As a certified Disney fan, I grew up watching all of the films more times than I can count. I was obsessed with the princesses, and, of course, I had a favorite: Ariel. Many little girls are infatuated by The Little Mermaid, and why shouldn't they be? She had a gorgeous singing voice and a caring father, was friends with fun underwater creatures, and she successfully got away with breaking the rules and going to the surface. Ariel also got to brush her gorgeous red hair with a dinglehopper. And who the hell can pull off bangs like that?
But Ariel's life goal became marrying a handsome prince — and she sacrificed her family, her friends, and even her talent when she gave away her voice to accomplish it. Mindy Kaling summed up the problematic nature of this plot perfectly, slapping her hilarious humor and wit on the topic, at POPSUGAR Play/Ground, where she chatted with journalist Elaine Welteroth on stage during the Smart Girls Win panel.
"The Little Mermaid is a little problematic to me. I love the songs, I love the crab, Ursula the Sea Witch is a great character, but it bums me out looking back on it because she gave up her voice and left her family and friends in pursuit of a man. And she's 16 years old. When my daughter and I watch it together and she gets older, I'll still let her watch it, but I'll have to do the running commentary of like, 'You don't have to be mute to attract a man and get all your dreams to come true. It's fine! The people in your life who are your enemies are not just an older woman who's jealous of your beauty. The ultimate dream in life is not to become married to a white prince.'"
While she also acknowledged the incredible films Disney's putting out today, like Coco and A Wrinkle in Time, in which she starred, Mindy hit the nail on the head when it comes to The Little Mermaid and its slightly outdated story. That doesn't mean it's a red flag if your kid says she or he loves princess Ariel. I turned out fine, and I'm sure Mindy's adorable daughter Katherine will, too. There's no way Mindy won't raise a confident young woman who values strong relationships and her many capabilities and talents.

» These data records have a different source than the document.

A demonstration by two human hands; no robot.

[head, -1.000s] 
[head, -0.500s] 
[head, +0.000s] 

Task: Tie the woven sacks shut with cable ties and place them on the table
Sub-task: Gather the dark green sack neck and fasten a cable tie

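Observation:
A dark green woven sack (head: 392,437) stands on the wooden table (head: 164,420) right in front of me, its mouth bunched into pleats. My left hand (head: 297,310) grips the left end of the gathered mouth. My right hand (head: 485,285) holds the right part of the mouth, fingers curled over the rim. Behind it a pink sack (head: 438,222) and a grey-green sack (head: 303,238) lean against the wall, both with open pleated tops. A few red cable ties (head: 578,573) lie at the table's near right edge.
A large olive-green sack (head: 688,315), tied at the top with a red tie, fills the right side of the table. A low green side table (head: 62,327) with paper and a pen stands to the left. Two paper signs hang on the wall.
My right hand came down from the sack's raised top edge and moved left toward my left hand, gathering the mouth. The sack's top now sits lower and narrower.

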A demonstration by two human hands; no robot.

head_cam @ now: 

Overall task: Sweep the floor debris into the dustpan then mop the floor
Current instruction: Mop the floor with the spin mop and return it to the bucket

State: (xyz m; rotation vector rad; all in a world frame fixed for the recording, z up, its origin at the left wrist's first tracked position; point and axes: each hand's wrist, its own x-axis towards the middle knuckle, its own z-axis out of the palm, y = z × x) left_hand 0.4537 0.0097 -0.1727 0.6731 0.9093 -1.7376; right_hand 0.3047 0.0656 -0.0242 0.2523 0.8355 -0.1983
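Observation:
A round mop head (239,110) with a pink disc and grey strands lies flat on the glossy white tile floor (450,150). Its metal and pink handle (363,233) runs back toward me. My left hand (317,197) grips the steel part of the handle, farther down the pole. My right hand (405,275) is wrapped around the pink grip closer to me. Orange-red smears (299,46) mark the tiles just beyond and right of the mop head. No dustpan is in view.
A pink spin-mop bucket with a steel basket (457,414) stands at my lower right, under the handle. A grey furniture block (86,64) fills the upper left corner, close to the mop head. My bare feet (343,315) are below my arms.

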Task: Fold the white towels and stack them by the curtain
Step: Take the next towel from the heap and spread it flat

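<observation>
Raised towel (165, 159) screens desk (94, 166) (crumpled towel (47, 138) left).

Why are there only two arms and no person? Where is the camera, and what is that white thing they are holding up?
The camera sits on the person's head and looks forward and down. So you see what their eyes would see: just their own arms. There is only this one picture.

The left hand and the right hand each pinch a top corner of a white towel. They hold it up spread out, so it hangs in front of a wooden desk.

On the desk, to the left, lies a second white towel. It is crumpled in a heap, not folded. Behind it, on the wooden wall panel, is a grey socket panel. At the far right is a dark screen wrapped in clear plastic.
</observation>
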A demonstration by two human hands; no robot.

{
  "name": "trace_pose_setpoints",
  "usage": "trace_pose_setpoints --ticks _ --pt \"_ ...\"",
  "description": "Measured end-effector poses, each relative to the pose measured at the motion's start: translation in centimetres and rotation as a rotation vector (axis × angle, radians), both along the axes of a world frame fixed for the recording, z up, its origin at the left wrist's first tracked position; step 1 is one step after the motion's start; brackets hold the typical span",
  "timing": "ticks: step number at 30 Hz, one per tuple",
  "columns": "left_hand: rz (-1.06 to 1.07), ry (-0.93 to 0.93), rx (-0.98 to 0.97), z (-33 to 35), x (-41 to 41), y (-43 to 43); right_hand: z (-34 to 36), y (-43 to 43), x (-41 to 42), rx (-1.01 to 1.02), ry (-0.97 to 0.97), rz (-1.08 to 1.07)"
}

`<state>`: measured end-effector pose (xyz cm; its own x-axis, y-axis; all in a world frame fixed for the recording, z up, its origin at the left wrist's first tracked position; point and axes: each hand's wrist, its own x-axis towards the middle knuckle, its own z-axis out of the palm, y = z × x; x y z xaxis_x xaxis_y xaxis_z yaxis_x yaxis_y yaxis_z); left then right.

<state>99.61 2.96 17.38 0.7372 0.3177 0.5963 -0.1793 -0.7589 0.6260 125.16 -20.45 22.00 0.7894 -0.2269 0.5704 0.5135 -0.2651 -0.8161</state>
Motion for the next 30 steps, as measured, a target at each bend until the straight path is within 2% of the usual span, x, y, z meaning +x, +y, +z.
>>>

But that's just the thing — like Mindy says, it's important to teach this lesson to children. More important, while we've got nothing against Disney's older tales, let's rally behind telling some new ones — ones that feature a diverse cast or set of characters and shed light on even more empowering goals little girls can set for themselves. I'm lucky I had a mom like Mindy, who eventually made sure I understood that my voice isn't just to cherish but to use loudly and proudly to make a statement. Although, I have to admit, I think I might still spend a day in Ariel's tail. I'm still allowed to be enchanted by mermaids, OK?